Altes Gefängnis war ein Ort der Gewalt

Yvonne Jewkes, Professorin für Kriminologie an der britischen Universität von Kent, die als Beraterin für das neue Gefängnis arbeitete, nannte die alte Einrichtung gegenüber der Zeitung „Guardian“ eine „nationale Schande“ und „das grimmigste Gefängnis“, das sie je auf der Welt gesehen habe.

Im Paremoremo-Gefängnis saßen bisher Neuseelands gefährlichste Verbrecher, die auch vor Gewalt gegen die Wärter nicht zurückschreckten. Im Oktober 2016 wurden sechs Wärter verletzt, nachdem Insassen über sie hergefallen waren. Und im Juni dieses Jahres berichteten Medien erneut von organisierter Gewalt durch Gefängnis-Gangs gegen die Angestellten.

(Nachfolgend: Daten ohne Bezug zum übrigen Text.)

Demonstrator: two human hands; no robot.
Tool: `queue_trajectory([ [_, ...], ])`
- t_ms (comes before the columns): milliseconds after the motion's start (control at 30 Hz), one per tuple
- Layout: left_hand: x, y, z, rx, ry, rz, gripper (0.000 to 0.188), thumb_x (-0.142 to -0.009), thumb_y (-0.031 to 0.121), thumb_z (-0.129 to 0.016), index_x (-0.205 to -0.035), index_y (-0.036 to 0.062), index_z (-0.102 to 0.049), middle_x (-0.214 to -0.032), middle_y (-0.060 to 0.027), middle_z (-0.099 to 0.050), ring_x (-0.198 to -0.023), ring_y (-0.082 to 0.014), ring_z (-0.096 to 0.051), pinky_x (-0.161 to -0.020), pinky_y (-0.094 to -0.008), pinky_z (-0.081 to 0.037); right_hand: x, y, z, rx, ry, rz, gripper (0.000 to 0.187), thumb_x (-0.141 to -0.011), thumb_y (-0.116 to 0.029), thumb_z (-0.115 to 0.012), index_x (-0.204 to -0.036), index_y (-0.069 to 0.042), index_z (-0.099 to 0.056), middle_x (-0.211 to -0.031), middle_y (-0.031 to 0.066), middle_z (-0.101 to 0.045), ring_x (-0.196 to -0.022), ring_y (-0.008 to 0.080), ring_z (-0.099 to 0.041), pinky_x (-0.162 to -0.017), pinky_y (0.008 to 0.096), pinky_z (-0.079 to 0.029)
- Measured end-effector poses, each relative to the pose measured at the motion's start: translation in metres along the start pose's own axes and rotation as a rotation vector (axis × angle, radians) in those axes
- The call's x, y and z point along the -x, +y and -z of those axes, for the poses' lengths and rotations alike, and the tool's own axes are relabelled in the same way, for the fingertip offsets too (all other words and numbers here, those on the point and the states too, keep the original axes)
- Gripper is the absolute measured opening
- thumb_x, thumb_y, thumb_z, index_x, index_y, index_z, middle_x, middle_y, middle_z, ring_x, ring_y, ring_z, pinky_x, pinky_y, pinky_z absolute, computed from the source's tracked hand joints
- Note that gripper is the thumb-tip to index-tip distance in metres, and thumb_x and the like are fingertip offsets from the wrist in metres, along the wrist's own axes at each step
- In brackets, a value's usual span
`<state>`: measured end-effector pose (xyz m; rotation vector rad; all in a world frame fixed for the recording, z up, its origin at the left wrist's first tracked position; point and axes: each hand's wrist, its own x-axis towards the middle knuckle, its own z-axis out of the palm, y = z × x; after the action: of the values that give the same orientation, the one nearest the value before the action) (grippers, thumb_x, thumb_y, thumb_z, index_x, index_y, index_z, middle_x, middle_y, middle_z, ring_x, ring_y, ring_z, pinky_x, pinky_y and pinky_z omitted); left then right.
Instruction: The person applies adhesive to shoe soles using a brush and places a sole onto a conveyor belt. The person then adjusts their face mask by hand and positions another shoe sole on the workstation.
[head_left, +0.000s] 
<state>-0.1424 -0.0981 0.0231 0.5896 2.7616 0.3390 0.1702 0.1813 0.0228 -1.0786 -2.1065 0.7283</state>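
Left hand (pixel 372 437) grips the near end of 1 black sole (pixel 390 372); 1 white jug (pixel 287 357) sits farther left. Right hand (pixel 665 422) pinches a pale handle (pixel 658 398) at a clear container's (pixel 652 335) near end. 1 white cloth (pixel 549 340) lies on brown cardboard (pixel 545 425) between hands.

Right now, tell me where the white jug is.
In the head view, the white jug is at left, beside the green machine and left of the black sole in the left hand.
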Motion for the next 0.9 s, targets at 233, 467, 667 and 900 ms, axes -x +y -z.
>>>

Maori überproportional häufig inhaftiert

„Das alte Hochsicherheitsgefängnis wurde vor 50 Jahren gebaut und war für eine ganz andere Zeit und einen anderen Zweck bestimmt“, sagte Ray Smith, der Leiter des neuseeländischen Strafvollzugs. „Die Technologie hat sich verändert, ebenso die Art und Weise, wie wir Rehabilitation und Unterstützung für Häftlinge mit psychischen Problemen leisten.“

Neuseeland hat eine der höchsten Inhaftierungsraten der entwickelten Welt. Auf 100.000 Einwohner kommen 220 Sträflinge, wobei die neuseeländischen Ureinwohner – die Maori – überproportional vertreten sind. Sie machen mehr als 50 Prozent aller Gefangenen aus, obwohl von den 4,8 Millionen Neuseeländern gerade mal etwas über 700.000 Maori sind.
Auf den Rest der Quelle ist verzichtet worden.